• El viejo y la leña

    Fábulas de Esopo
    Bajo el sol brillante de la tarde, caminaba un viejito. Llevaba sobre sus hombros un pesado atado de leña que había recogido en el bosque. ¡Uf, qué calor! ¡Y qué pesada es esta leña!, pensaba mientras sudaba.

    El viejito estaba muy, muy cansado. Sus piernas temblaban un poquito y su espalda le dolía un montón. Finalmente, no pudo más y dejó caer la leña al suelo con un ¡PLOF! grande.

    Se sentó en una piedra, resoplando, y dijo en voz alta: "¡Ay, qué vida tan difícil! ¡Ya no quiero seguir así! ¡Ojalá viniera la Muerte y me llevara de una vez!"

    Apenas había terminado de hablar, cuando ¡ZAS!, apareció a su lado una figura alta y delgada, envuelta en una capa oscura. Era la Muerte. Con una voz suave, como el susurro del viento, le preguntó: "¿Me llamaste, buen hombre? Dijiste que querías que te llevara. Aquí estoy."

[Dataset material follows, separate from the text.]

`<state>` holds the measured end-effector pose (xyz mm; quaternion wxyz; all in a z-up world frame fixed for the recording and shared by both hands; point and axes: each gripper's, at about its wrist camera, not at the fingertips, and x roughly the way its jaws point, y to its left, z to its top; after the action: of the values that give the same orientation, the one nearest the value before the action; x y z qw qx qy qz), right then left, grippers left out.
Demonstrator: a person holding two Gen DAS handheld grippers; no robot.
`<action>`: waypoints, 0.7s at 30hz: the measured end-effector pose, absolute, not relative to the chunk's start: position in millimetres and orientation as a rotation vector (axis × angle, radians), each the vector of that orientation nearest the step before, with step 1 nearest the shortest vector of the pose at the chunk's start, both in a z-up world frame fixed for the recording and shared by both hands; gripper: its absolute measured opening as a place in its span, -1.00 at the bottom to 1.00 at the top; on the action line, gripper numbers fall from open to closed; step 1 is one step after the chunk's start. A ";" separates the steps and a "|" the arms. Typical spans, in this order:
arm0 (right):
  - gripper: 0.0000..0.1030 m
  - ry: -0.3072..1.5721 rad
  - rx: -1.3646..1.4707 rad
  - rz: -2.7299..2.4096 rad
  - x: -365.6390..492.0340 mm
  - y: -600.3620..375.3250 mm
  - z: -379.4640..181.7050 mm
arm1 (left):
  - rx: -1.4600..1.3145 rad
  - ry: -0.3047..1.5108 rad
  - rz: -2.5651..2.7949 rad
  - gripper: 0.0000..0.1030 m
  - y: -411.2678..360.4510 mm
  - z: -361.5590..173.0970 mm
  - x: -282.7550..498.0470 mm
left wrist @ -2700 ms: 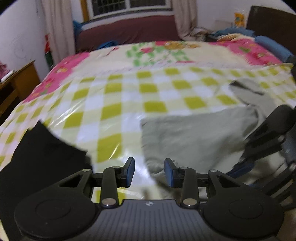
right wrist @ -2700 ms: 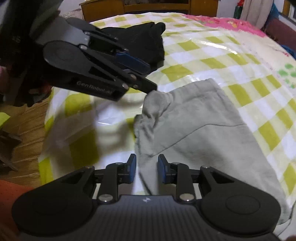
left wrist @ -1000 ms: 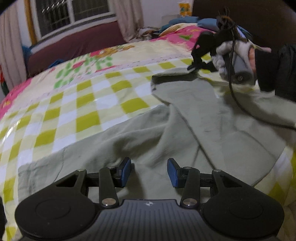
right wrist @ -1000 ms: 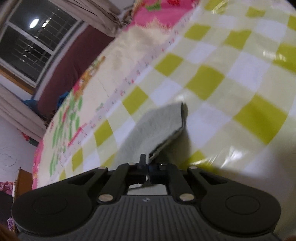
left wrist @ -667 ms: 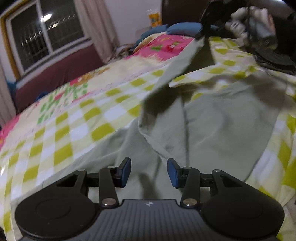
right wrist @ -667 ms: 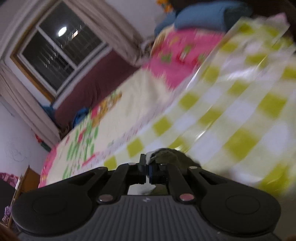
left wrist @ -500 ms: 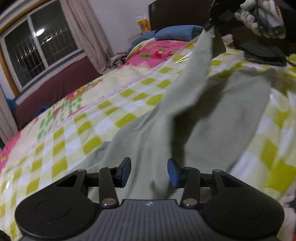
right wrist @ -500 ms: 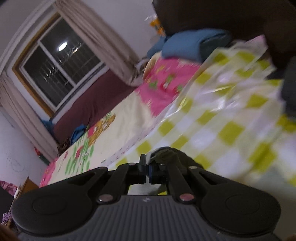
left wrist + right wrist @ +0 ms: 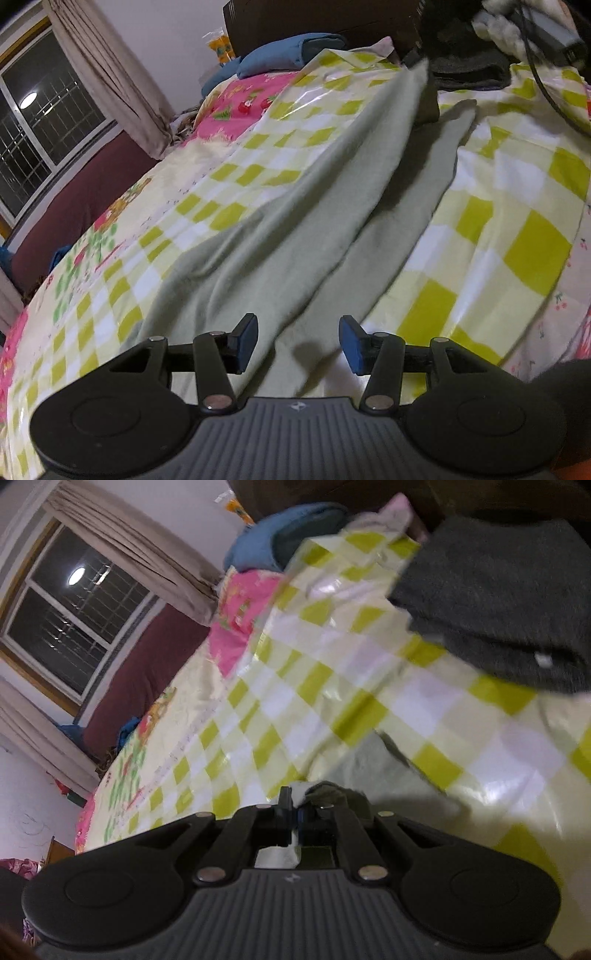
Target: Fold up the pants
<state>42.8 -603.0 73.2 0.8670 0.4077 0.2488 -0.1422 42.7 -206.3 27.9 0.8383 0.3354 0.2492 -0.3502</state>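
Right gripper: fingers clamped on the pants hem. Left gripper: fingers apart, empty, over the pants, which stretch toward 1 o'clock across the bed.

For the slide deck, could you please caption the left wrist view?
Open left gripper hovers over grey-green pants on a checked bedcover, one leg pulled taut.

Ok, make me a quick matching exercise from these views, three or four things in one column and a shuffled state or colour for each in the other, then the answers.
Things:
1. left gripper
2. right gripper
3. pants
4. pillow

States or colours:
A. blue
B. open, gripping nothing
C. pale grey-green, one end lifted off the bed
D. shut on fabric

Pairs: 1-B, 2-D, 3-C, 4-A
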 end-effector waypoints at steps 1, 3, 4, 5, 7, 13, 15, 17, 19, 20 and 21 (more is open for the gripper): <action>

    El viejito se quedó con los ojos muy abiertos, como dos grandes monedas, y un poco pálido. ¡No se imaginaba que la Muerte vendría tan rápido! De repente, ya no se sentía tan cansado y la vida no le parecía tan mala después de todo.

    Miró a la Muerte, luego a su leña en el suelo, y con una vocecita temblorosa dijo: "Oh, eh... sí, sí, te llamé. Es que... se me cayó este atado de leña y... ¿serías tan amable de ayudarme a ponerlo otra vez sobre mis hombros?"

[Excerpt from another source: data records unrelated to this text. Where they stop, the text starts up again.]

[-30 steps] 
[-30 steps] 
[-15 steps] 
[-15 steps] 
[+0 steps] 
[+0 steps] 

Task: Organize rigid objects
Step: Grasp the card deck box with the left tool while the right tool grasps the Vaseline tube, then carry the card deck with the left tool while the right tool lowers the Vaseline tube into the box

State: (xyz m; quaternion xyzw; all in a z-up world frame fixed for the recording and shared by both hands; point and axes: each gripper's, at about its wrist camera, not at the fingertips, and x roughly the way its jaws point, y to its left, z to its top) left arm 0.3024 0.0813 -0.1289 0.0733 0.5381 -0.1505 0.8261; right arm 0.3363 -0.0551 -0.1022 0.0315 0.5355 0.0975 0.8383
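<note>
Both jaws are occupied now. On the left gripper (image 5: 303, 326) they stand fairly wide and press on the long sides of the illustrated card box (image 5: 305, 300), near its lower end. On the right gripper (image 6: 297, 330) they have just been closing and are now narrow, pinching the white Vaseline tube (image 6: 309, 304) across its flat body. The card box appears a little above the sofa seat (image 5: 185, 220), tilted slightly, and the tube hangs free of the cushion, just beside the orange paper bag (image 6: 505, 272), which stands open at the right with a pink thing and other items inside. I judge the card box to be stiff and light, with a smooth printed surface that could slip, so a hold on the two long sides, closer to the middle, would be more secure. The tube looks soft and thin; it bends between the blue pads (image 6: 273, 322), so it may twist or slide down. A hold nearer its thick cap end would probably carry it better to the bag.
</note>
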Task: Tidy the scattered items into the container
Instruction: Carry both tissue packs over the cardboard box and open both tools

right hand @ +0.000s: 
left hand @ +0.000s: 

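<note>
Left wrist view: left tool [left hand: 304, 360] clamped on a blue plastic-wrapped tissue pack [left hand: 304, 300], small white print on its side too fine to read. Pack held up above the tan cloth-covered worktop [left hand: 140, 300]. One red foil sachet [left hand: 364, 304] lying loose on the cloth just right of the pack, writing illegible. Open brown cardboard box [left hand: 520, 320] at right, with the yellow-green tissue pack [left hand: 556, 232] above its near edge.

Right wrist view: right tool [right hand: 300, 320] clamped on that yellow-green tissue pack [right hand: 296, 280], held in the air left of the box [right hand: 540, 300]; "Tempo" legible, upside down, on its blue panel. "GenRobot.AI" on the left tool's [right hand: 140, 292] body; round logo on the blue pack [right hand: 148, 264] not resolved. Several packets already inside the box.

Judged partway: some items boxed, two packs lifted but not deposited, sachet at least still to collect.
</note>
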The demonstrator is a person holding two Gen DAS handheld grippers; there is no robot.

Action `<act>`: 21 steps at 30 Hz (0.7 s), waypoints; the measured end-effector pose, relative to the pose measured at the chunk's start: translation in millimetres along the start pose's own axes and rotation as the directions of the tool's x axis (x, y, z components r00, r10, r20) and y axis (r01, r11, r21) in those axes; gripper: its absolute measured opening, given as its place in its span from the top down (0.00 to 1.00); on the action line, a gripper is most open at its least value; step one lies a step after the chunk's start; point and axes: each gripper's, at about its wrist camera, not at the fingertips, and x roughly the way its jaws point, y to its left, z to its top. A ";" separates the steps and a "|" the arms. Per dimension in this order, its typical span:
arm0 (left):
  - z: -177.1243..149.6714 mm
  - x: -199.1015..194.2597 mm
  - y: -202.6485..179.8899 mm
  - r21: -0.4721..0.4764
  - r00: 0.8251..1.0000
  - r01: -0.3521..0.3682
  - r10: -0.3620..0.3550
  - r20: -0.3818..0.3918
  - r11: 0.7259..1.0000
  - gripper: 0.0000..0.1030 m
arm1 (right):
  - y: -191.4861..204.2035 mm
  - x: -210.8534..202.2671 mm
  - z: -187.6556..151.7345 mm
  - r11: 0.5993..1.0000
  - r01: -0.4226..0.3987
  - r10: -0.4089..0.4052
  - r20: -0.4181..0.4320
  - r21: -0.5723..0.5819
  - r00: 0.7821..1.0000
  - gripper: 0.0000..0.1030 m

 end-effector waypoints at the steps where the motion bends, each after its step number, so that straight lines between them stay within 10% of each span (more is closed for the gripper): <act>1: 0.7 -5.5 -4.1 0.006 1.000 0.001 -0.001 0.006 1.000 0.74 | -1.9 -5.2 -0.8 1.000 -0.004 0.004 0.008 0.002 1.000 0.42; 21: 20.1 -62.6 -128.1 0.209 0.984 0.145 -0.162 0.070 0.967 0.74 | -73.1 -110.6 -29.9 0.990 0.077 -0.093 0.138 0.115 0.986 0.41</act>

    La Muerte lo miró un instante, quizás con una pequeña sonrisa que nadie pudo ver. Sin decir nada más, ayudó al viejito a levantar la pesada carga y a colocarla de nuevo en su espalda.

    "¡Muchas gracias!", dijo el viejito, y apuró el paso para seguir su camino, mucho más rápido que antes. Desde ese día, aunque a veces se sentía cansado, nunca más volvió a llamar a la Muerte solo por un mal rato.